100 AÑOS DE MAGIA Y DIDÁCTICA

El pasado viernes, al recorrer la exposición del centenario de Disney en Madrid me hicieron plantearme varias cuestiones. Entre bocetos de Mickey, vitrinas de princesas, la sensación era clara; Disney no es solo una empresa, es una parte de la historia social y cultural de varias generaciones. Como futuros docentes, no podemos ignorar este fenómeno. 


Una España de censura, es un momento duro de la dictadura y la autarquía durante los años 40 - 50. Disney era un pequeño escape a la fantasía, pero siempre su contenido era filtrado.

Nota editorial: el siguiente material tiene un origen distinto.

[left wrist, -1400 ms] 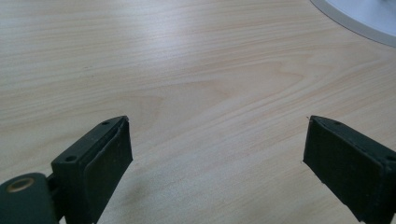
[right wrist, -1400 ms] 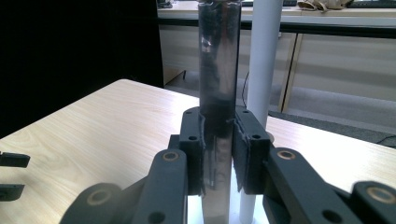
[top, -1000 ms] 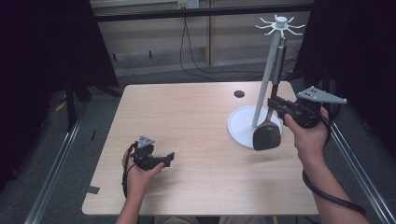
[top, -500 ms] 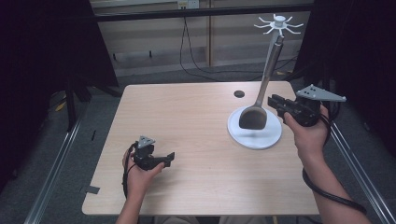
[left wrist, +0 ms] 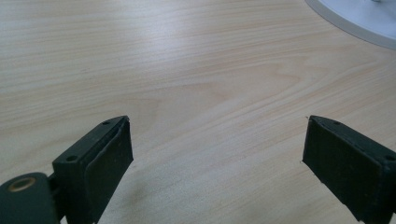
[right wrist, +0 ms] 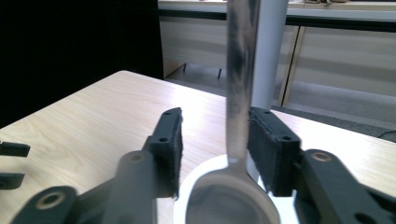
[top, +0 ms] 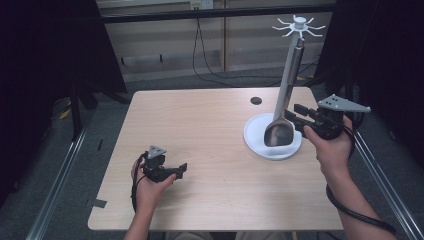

La llegada de películas como Pinocho o Dumbo y la distribución de los tebeos de Bruguera con las historias de Disney ofrecían una ventana al mundo, aunque la voz de la conciencia, como Pepito Grillo, reforzaba la moralidad nacional-católica de la época. 


Con la apertura económica de los años 60 y el inicio del turismo, hizo que España abriera las puertas al mundo. Los cómics de Mickey, Pato Donald y Goofy entran en los hogares. Al ser una novedad cinematográfica, se convirtió en un producto de consumo masivo. Películas como Mary Poppins mostraban un modelo de familia y sociedad que la clase media aspiraba a imitar. 


Durante la Transición y la democracia, España se centró en un nuevo modelo educativo centrado en la educación de valores y pensamiento crítico, que coincidió con el “renacimiento de Disney” y la llegada masiva del formato VHS, con éxitos como El Rey León. Las princesas comienzan a buscar independencia y empoderamiento, reflejando la lucha por la igualdad que se daba en la España democrática. Podemos ver diferencias entre una princesa de 1937 como Blancanieves, un símbolo de la mujer de la Gran Depresión, o una de los años 90 como Mulan, que rompe los roles de género. 


Como futuros maestros, debemos ver este universo no sólo como un tipo de entretenimiento, sino como una poderosa fuente de historia cultural y contemporánea. El universo Disney es una inmensa memoria colectiva que conecta emocionalmente a nuestros estudiantes con el pasado de sus padres y abuelos. 


Al salir de la exposición, no solo me quedé con la sensación de la maravilla, sino con la confirmación de que la cultura popular es una agente histórico tan válido como cualquier documento oficial. Disney forma parte de la historia española del siglo XX, y al utilizar sus personajes y cuentos en el aula, no solo estamos enseñando Historia, sino que estamos equipando a la próxima generación con las herramientas para cuestionar la cultura que nos rodea y entender su propio lugar en el tiempo.